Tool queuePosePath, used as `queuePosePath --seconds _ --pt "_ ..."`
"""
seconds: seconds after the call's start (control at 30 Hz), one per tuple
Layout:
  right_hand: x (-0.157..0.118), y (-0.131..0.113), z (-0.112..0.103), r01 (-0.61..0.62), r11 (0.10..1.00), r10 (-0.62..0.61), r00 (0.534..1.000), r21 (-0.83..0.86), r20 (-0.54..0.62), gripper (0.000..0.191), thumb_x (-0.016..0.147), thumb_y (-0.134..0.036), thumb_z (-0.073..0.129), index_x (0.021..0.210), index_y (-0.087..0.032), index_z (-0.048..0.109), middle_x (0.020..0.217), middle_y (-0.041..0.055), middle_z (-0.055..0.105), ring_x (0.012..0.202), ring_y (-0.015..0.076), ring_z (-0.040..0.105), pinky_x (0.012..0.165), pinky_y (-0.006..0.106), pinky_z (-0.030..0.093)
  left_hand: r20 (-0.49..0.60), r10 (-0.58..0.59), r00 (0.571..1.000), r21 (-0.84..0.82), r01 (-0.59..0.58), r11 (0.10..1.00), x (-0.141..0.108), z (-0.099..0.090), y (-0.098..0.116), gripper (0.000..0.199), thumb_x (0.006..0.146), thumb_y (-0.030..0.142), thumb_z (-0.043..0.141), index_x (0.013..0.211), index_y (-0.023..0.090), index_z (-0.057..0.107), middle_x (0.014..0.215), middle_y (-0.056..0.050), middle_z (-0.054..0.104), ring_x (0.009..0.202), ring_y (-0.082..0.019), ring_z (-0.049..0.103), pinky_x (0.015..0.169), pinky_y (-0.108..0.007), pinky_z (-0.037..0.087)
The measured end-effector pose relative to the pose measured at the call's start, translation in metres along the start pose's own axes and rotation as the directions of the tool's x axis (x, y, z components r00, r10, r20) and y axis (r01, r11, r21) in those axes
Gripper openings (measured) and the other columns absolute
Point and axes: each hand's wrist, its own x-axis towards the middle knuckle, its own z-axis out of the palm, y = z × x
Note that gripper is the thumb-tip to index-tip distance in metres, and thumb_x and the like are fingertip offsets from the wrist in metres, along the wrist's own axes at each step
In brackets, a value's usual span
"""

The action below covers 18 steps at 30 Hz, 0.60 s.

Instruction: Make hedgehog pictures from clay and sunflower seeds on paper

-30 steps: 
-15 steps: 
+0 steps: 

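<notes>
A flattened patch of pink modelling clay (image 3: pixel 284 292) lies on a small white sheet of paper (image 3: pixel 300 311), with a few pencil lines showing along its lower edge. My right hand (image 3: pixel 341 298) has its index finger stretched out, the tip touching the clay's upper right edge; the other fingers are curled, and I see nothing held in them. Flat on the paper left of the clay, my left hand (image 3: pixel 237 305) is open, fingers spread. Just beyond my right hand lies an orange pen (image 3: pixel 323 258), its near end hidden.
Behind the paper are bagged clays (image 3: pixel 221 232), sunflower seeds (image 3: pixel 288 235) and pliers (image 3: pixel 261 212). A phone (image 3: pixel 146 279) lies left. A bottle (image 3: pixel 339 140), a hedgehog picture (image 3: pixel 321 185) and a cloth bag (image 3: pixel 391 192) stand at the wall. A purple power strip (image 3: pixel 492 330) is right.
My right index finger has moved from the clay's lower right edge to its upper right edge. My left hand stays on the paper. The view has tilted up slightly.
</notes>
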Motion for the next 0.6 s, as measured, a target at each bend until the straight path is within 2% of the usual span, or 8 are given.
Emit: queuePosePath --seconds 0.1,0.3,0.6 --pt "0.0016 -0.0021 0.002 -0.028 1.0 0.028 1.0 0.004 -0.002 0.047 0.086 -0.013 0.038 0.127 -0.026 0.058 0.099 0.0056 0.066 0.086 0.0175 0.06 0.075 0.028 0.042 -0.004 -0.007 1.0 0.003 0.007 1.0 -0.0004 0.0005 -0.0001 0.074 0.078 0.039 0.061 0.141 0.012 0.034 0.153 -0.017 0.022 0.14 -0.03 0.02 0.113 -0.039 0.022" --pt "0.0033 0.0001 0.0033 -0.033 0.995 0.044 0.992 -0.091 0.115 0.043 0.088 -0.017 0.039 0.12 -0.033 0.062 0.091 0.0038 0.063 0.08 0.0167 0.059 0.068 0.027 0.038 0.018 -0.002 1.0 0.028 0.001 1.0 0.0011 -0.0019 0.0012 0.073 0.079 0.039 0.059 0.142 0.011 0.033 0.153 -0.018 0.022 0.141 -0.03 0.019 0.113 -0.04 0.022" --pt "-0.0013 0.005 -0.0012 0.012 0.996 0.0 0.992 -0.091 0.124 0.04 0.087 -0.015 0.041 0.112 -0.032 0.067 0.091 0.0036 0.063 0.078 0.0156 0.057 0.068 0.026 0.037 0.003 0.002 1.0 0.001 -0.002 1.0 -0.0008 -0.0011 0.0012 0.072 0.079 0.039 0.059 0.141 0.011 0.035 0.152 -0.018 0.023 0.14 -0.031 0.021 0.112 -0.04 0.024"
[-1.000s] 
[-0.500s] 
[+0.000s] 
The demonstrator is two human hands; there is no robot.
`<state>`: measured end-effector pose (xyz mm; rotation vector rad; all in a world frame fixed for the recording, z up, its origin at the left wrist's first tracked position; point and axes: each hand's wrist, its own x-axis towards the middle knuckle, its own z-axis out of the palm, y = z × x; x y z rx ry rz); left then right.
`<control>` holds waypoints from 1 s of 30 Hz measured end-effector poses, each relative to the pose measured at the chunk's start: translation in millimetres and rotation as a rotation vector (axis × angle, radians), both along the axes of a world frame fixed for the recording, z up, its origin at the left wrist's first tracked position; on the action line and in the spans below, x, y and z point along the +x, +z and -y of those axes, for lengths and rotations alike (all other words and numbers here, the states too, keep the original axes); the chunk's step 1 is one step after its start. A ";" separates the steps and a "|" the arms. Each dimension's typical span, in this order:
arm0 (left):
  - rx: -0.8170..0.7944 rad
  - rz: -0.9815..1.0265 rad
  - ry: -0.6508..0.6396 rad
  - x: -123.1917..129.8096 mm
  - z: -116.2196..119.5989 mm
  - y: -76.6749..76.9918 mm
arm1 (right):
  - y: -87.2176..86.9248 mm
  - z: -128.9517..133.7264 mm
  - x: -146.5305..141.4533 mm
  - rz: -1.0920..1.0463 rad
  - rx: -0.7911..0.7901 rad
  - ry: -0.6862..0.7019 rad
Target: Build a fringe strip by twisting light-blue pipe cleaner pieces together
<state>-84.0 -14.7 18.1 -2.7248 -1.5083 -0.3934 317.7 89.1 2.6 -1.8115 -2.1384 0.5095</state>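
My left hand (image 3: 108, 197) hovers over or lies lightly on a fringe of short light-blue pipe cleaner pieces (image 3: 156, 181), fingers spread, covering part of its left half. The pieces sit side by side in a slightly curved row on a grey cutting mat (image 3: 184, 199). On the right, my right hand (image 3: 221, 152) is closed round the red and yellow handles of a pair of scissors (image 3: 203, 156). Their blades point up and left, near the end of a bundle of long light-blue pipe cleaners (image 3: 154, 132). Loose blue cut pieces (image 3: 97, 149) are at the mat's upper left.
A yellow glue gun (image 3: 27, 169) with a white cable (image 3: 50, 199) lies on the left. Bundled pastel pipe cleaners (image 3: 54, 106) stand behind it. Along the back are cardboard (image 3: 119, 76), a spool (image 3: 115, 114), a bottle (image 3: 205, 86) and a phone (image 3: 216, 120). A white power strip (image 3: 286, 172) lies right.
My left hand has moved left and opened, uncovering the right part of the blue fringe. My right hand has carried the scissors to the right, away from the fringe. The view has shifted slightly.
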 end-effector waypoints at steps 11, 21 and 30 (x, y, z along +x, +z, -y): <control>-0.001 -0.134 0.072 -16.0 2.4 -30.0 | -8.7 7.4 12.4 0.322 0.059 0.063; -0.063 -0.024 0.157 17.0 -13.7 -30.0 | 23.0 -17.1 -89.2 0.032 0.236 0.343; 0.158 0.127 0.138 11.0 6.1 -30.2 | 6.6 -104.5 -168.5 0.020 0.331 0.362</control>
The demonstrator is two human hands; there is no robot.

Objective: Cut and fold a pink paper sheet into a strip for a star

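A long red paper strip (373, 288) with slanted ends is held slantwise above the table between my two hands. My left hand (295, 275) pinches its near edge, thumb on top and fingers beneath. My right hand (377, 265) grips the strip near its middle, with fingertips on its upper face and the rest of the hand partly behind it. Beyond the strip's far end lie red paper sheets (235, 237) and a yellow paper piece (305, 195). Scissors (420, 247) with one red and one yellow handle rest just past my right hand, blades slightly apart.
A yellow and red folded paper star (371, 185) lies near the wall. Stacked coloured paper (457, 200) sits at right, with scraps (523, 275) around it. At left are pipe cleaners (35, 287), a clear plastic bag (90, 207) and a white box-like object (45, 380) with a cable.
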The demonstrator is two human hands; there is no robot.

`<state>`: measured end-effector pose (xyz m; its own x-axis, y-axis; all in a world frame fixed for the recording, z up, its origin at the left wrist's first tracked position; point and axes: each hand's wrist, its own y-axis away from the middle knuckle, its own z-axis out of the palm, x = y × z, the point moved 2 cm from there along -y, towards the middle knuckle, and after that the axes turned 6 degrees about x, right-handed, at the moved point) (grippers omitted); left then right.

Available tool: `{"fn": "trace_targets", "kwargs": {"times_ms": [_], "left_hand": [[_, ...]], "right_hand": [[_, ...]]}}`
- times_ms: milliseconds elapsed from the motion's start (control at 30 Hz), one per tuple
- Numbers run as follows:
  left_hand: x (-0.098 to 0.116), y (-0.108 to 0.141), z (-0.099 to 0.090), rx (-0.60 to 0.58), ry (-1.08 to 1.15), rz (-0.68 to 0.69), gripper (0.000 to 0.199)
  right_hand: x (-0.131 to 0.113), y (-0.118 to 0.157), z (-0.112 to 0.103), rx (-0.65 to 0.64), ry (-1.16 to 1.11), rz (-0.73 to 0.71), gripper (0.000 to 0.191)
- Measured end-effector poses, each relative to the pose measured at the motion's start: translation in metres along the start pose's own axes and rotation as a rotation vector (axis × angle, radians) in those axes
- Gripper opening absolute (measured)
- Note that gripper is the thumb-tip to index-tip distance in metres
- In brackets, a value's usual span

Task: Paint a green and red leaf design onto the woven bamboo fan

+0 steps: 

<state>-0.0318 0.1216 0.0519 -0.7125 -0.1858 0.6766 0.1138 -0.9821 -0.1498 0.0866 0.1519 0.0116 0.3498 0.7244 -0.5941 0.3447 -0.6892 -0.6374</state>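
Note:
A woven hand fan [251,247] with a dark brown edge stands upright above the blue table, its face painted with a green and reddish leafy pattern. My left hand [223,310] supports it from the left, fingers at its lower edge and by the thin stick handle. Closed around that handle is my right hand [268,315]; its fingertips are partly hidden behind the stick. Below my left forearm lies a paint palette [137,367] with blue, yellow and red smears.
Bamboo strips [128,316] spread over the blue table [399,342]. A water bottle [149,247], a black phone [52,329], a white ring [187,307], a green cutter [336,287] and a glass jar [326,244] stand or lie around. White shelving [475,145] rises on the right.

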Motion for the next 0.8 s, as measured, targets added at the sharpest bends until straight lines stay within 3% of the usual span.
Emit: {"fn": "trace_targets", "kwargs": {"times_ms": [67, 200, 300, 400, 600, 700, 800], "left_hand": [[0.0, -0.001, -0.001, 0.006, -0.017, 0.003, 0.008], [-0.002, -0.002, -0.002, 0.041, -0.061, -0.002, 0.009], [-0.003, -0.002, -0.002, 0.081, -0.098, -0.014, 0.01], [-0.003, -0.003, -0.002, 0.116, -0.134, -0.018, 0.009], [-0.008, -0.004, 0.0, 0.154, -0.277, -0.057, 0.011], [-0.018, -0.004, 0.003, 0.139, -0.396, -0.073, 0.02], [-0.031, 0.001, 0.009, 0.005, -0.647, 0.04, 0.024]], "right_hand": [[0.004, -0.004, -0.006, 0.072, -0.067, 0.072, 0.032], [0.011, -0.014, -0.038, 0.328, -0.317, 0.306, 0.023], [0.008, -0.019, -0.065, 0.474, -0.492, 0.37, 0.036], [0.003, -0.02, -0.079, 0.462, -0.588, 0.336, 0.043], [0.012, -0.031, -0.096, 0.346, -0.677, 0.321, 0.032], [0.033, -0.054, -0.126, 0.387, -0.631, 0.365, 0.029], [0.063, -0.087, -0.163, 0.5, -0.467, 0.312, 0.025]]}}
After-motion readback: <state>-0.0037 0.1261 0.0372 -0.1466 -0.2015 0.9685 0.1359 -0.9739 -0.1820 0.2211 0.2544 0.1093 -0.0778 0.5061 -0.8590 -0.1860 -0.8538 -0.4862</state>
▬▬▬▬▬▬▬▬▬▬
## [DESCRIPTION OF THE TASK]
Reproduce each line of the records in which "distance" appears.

## [ANSWER TO THE EXERCISE]
Note that gripper is the thumb-tip to index-tip distance in metres, and thumb_x and the like are fingertip offsets from the wrist in metres, along the wrist's own axes at each step
- Note that gripper is the thumb-tip to index-tip distance in metres

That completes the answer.